We're also extremely fortunate to have John Donahoe joining us as Chief Executive Officer. Few companies are guided by an inspirational founder as well as a 14 year former CEO and 40-year veteran of the Company. And now, John Donahoe. John is clearly a proven CEO, who brings extraordinary people leadership and talent development experience as well as deep expertise and strategy, consumer digital technology and enterprise technology. This abundance of strong leadership is yet another competitive advantage that we enjoy at NIKE. And this planful transition is happening as NIKE's momentum is accelerating, driven by the increasingly deeper execution of our Consumer Direct Offense by our talented teams around the world. And we're still in the early innings of our digital transformation. Now, as Mark said, is the perfect time for John to be joining and leading our team . Simply put, I'm extremely excited about the future for NIKE.

Before we talk more about the future. Let's focus on the present for just a few moments. In Q2, we delivered revenue growth of 13% on a currency neutral basis, our strong top line growth was amplified by gross margin expansion and significant SG&A leverage. The result was EPS growing 35%. There are three key strategic and financial themes that stand out as we reflect on our strong Q2 results. First, as we've said before NIKE is a growth company. Growth is how we measure the value we create for consumers and delivering strong sustainable growth at scale is how NIKE creates extraordinary value for shareholders over the long term.

Second, while we will continue to prioritize investments that drive focused growth and build capabilities to differentiate NIKE. We are now also increasingly editing and divesting more deliberately in other areas. Third, we are extending NIKE's digital advantage and we are positioning NIKE for even greater competitive separation over the long term. As we transform elements of the consumer journey, our individual investments will have an exponential impact on NIKE's long-term growth, profitability and returns in the aggregate.

I'll provide just a bit more context on each of these themes, first NIKE is a growth company. In fact, our rate of growth in constant currency terms has exceeded the long-term financial model that we communicated at our Investor Day in October 2017. More notably, our growth has been profitable, capital efficient and broad based across our entire global portfolio. That's because our growth is being fueled by focused strategic execution of the Triple Double by our teams around the world. At our Investor Day, we said, our goal was to double the percent of revenue generated by recently introduced innovation platforms. In other words, we were 2x innovation. As of this quarter, we've, in fact, more than tripled innovation as a percent of revenue. And we're not slowing down.

We will sustain this level of innovation, driven by the incredible breadth and depth of our innovation pipeline, in particular, all that we have in store for the Tokyo 2020 Olympics. Our strong growth also continues to be fueled by an increasingly more direct connection to consumers in the marketplace. NIKE Direct grew 17% on a currency neutral basis in Q2 led by NIKE Digital growing at 38%. Our digital growth was driven primarily by the Nike App and SNKR App with both now live in over 20 countries.

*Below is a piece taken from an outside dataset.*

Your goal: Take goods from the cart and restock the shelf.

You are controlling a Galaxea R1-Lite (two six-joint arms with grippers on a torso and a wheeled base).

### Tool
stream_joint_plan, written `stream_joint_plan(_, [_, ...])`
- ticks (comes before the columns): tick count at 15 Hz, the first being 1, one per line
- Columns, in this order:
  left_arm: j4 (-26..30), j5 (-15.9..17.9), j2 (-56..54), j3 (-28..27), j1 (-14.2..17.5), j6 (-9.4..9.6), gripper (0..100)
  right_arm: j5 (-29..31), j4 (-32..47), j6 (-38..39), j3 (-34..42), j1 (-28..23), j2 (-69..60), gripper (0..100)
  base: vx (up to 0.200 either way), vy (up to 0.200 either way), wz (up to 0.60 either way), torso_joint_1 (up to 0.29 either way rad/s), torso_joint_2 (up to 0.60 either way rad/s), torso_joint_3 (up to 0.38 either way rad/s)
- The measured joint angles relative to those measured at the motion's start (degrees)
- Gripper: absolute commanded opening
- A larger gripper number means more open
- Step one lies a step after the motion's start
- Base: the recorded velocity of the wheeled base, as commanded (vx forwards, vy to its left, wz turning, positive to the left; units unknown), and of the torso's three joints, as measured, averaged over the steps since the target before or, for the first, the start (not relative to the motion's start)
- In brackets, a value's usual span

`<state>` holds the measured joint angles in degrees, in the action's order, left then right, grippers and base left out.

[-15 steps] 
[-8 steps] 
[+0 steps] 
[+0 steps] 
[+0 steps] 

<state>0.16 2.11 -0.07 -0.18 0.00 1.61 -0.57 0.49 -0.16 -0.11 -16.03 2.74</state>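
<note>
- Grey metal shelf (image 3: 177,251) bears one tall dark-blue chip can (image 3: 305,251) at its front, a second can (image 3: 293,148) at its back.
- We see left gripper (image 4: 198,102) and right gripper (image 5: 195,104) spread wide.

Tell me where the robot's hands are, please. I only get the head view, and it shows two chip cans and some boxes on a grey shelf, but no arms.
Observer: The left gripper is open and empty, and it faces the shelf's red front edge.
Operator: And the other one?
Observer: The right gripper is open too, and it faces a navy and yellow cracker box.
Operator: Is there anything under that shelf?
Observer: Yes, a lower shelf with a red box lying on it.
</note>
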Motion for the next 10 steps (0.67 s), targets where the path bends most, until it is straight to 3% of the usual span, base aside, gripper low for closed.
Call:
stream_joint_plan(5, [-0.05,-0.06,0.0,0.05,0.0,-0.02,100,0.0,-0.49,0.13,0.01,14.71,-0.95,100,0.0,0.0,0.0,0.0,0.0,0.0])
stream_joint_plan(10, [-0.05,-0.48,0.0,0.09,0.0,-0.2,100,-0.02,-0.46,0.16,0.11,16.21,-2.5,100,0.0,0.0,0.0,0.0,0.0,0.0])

In Q2, we also opened two NIKE Live stores, in Long Beach, California and Shibuya, Tokyo which leverage digital to better serve members within a more moderate sized and efficient physical retail format. Our growth also continues to be balanced across all NIKE brand geographies. That's because we are executing our offense first and foremost in the 12 key cities and 10 key countries with the greatest potential impact. Our growth in Q2 in those key cities and countries continues to over index, the broader market.

That brings me to my second key takeaway. Our investments continue to be focused on the areas where we see the greatest potential to drive growth and on building capabilities that will truly differentiate NIKE, at the same time, we're now increasingly editing and divesting in other areas. Again, at our Investor Day, we told you that we would focus and invest in the following areas, innovation, speed and direct, our priority categories and the 12 key cities and 10 key countries that would deliver, over 80% of our incremental revenue growth over the 5-year horizon.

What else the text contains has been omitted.